The Bunny Museum, home to 46,000 items of rabbit-themed memorabilia, has been destroyed in the fires spreading across Los Angeles. Described last year as the ‘weirdest, wildest place you can visit in Los Angeles’, the museum was established in 1998 by husband-and-wife Candace Frazee and Steve Lubanski in Altadena. More than 5,000 structures have burned down in the neighbourhood, and 100,000 residents evacuated, since fires broke out on 7 January.
The museum’s collection focused on consumer culture from the past half-a-century, including stuffed toys, artworks, Christmas decorations, Easter eggs, snow globes and advertisements. In an interview with the Guardian in 2021, Frazee estimated the collection to be worth $1.9m and dated the oldest item to 300 BC. The museum also included a ‘Chamber of Hop Horrors’ showcase that focused on the ‘abuse’ of rabbits throughout history, from laboratory experiments to lucky rabbit foot keychains, and even the appropriation of the bunny’s image by Playboy.

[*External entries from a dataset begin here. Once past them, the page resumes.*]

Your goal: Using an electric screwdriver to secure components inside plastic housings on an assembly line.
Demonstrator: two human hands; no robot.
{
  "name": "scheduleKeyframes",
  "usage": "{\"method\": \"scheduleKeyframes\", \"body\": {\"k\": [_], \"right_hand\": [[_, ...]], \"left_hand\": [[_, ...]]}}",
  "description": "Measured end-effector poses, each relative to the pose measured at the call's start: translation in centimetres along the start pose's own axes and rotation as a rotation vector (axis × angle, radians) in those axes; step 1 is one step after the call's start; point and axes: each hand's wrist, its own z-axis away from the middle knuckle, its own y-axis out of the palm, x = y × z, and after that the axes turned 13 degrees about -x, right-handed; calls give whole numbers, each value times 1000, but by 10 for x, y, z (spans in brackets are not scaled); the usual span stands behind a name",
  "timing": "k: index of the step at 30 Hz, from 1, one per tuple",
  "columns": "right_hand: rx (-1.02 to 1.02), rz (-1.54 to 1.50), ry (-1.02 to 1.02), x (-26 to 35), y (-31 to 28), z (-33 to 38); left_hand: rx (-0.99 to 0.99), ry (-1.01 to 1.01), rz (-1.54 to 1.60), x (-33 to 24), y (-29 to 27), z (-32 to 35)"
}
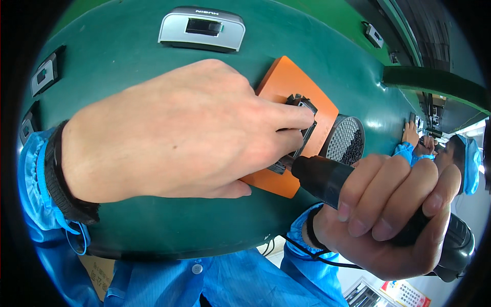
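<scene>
Left hand (169, 130) pins black part (302, 130) flat on orange pad (286, 82), table's right side. Right hand (388, 215) fist-wraps black screwdriver (327, 176), axis diagonal, tip pointing up-left at part.

Bright, even light falls from overhead, with a small white glare spot on the green surface (376, 124) toward three o'clock. Shadows are soft, pooling just under the left hand (169, 130). The fisheye bends the surface's edges hard and leaves black corners all round. The right hand (394, 215), close to the lens at four o'clock, looks slightly soft; the centre stays sharp.
</scene>
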Motion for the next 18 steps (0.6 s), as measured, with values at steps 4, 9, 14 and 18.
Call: {"method": "scheduleKeyframes", "body": {"k": [4, 9, 14, 18], "right_hand": [[49, -110, -22, -7, -1, 1], [106, -163, 28, -8, -7, -7], [41, -212, 20, -15, -2, 0], [81, -102, 62, -3, -1, -3]], "left_hand": [[-24, 7, 16, 1, 2, -1], [-22, 2, 29, 3, 2, -3], [10, -3, 10, 2, 1, -5], [-1, -5, 19, 0, 1, -3]]}}
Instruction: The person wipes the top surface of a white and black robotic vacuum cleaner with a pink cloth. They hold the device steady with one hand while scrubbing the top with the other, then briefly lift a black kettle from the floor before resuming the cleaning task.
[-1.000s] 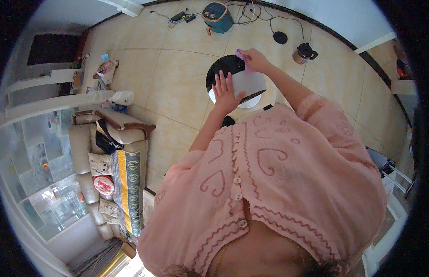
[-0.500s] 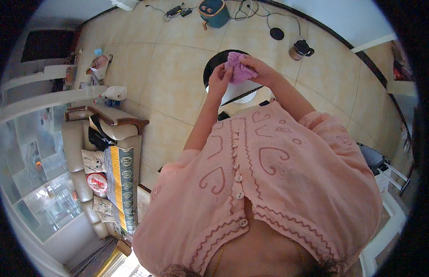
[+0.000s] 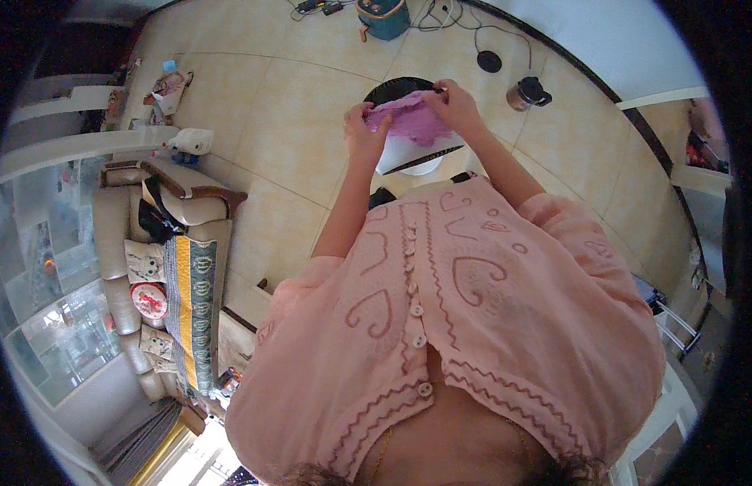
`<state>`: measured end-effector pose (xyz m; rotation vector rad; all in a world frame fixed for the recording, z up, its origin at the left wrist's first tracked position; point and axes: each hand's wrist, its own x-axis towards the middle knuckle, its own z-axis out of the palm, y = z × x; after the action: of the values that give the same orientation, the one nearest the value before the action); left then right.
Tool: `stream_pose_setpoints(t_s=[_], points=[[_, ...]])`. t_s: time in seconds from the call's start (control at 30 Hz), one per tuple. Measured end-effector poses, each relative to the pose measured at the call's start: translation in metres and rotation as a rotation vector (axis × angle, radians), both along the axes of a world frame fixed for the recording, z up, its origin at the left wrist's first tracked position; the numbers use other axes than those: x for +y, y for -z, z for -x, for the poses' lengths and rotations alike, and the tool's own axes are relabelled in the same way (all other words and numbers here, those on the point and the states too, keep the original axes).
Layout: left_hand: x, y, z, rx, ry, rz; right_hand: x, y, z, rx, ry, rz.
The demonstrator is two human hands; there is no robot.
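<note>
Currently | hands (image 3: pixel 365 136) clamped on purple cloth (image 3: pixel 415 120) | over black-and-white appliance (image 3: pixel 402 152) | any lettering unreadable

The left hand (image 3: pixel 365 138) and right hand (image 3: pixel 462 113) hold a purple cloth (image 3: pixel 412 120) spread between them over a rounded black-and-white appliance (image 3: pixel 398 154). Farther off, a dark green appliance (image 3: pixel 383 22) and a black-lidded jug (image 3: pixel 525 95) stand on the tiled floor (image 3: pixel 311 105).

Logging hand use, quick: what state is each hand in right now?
Left hand: closed, holding one end of the purple cloth.
Right hand: closed, holding the cloth's other end.
</note>
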<state>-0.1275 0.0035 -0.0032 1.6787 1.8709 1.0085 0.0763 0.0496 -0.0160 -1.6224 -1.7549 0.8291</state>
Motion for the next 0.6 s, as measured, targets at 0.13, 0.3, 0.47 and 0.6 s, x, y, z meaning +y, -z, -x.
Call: stream_pose_setpoints(t_s=[0.13, 0.3, 0.47, 0.6], points=[[-0.007, 0.000, -0.019, 0.414, 0.173, -0.140, -0.007, 0.021, 0.008, -0.201, -0.060, -0.277], [-0.022, 0.035, -0.050, 0.636, 0.296, -0.098, -0.035, 0.076, 0.020, -0.325, -0.108, -0.037], [-0.017, 0.036, -0.044, 0.519, 0.289, 0.005, -0.035, 0.071, 0.011, -0.152, -0.248, -0.267], [-0.010, 0.072, -0.019, 0.417, 0.195, -0.096, -0.031, 0.070, 0.019, -0.025, -0.246, -0.003]])
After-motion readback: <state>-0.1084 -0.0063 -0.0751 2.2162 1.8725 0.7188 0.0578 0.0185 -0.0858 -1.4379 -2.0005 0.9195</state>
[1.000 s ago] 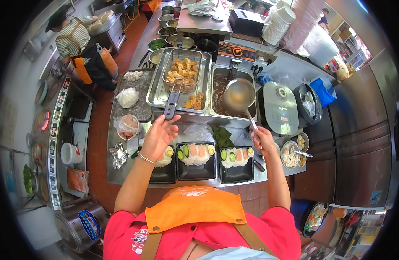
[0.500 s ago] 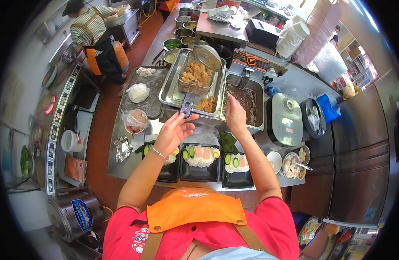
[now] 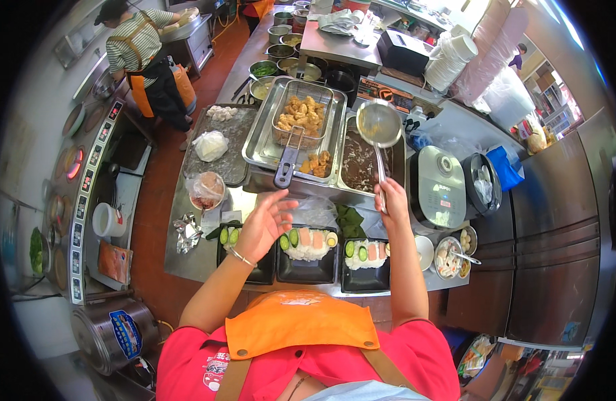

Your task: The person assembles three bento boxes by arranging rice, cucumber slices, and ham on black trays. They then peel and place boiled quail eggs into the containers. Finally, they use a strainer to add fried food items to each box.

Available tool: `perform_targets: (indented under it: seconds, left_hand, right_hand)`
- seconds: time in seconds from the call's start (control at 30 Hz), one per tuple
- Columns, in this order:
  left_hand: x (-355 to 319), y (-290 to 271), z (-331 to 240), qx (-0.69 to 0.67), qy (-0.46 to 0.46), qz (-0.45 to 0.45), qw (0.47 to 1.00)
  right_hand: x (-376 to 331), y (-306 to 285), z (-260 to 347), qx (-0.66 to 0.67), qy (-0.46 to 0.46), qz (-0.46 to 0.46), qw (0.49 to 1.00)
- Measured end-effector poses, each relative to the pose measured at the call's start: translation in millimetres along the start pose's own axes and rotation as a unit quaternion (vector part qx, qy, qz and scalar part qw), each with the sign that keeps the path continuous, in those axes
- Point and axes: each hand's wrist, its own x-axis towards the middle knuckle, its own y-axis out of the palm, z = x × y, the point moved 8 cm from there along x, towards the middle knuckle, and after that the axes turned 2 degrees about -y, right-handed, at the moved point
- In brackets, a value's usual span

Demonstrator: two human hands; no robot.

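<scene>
My right hand [image 3: 392, 202] is closed round the handle of a round mesh skimmer [image 3: 379, 124], its head tilted above the fryer vat [image 3: 361, 167] of dark oil. My left hand [image 3: 264, 226] is empty, fingers spread, just below the black handle [image 3: 286, 168] of a wire fry basket and apart from it. That basket holds golden fried chicken pieces [image 3: 301, 115] and rests in a steel tray [image 3: 254, 148], where a few loose fried pieces [image 3: 317, 164] lie. Near me stand three black dishes [image 3: 306, 273] of rice, with cucumber slices and pink slices on top; the left one is partly hidden.
Left of the steel tray, a dark tray [image 3: 231, 170] carries a white bagged lump [image 3: 211, 146]. A tub [image 3: 206, 190] and crumpled foil [image 3: 187, 230] sit nearer. At right are a rice cooker [image 3: 438, 187] and small bowls [image 3: 448, 256]. A co-worker [image 3: 144, 63] stands far left.
The skimmer has moved right, from over the fry basket to above the vat. My left hand has come off the basket handle and drawn back toward me.
</scene>
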Motion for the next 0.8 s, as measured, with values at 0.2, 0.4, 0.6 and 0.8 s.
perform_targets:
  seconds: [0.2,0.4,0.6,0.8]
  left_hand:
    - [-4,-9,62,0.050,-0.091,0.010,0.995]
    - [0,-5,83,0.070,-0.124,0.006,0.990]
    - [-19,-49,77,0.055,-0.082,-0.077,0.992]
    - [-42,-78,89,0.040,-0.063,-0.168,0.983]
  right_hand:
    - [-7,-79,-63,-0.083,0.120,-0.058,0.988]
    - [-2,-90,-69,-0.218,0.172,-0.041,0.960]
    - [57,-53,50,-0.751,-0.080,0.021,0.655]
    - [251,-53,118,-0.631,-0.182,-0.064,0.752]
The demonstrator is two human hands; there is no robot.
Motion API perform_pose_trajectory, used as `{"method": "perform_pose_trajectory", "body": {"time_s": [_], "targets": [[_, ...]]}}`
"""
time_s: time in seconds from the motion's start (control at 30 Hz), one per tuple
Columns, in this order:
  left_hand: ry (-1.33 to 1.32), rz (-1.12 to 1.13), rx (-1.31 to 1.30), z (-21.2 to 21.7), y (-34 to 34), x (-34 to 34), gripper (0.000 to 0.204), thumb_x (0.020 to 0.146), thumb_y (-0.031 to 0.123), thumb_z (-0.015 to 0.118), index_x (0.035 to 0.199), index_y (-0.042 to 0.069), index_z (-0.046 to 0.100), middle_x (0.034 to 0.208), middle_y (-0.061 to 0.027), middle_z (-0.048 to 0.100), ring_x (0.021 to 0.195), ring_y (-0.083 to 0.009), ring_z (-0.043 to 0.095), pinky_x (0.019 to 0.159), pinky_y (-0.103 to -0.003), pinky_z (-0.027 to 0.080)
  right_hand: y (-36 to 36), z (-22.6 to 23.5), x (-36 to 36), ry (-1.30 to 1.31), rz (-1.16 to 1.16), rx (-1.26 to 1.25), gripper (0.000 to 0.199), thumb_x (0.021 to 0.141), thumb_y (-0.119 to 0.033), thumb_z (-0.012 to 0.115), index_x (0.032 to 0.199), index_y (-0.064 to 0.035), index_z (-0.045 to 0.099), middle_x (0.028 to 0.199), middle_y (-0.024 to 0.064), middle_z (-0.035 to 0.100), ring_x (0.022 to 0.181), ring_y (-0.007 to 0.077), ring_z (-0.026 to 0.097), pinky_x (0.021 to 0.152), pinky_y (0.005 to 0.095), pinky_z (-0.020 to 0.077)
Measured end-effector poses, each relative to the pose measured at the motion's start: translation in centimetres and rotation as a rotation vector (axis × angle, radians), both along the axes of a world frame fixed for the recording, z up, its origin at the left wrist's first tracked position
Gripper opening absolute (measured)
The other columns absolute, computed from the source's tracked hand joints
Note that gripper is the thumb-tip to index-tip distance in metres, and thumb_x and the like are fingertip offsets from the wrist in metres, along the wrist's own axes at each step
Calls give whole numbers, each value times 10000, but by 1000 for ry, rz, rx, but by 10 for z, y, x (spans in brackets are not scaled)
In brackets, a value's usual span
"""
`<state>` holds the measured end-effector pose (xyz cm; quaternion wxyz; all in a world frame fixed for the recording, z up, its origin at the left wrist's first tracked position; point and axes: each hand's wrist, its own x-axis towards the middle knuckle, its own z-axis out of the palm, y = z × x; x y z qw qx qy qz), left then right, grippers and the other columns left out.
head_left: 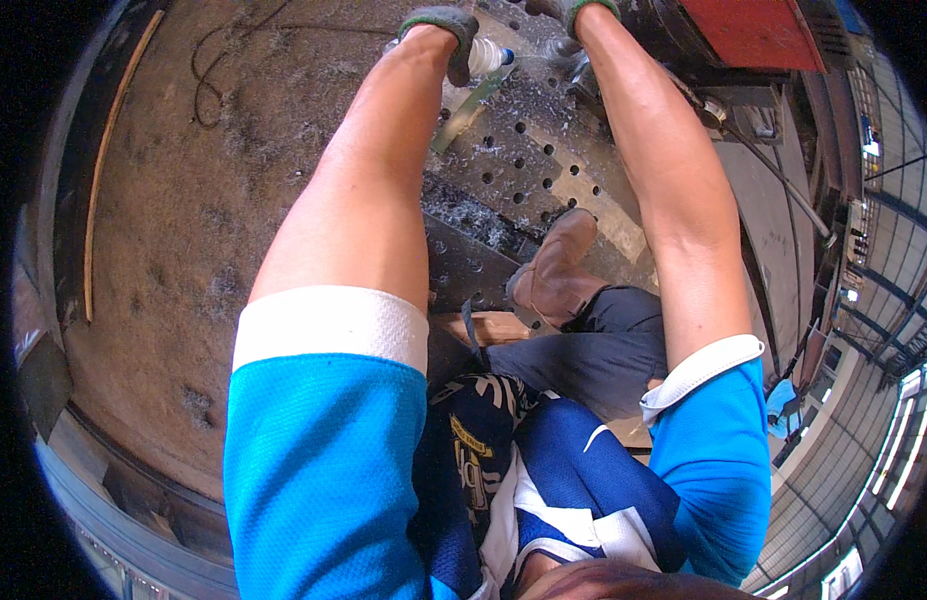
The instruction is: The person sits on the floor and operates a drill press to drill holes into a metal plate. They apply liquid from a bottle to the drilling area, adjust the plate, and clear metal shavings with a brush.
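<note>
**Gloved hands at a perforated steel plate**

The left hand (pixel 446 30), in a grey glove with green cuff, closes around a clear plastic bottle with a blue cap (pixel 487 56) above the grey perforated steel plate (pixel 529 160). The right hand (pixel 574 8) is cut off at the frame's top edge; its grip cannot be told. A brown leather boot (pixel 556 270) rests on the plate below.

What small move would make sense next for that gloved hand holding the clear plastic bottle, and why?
Probably tip the clear plastic bottle lower over the perforated grey metal plate: the gloved left hand holds it just above the plate, where pale metal shavings lie among the holes.
</note>
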<state>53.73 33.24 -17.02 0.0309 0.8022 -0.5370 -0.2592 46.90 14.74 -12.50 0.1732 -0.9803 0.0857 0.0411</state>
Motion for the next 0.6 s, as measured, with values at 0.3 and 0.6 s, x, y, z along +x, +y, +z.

Despite their best efforts to protect the museum through hosing the exterior down with water throughout the night, the couple reported on social media that it caught fire on 9 January after the building next door began to burn. ‘We saved the first bunny and the second bunny of the collection,’ Frazee told the Los Angeles Times. ‘Gifts to each other. We saved the antiquity items, three framed Guinness World Record certificates and the Elvis ‘Parsley’ Presley water pitcher. We lost our wedding albums, my wedding dress and 46,000 bunny objects.’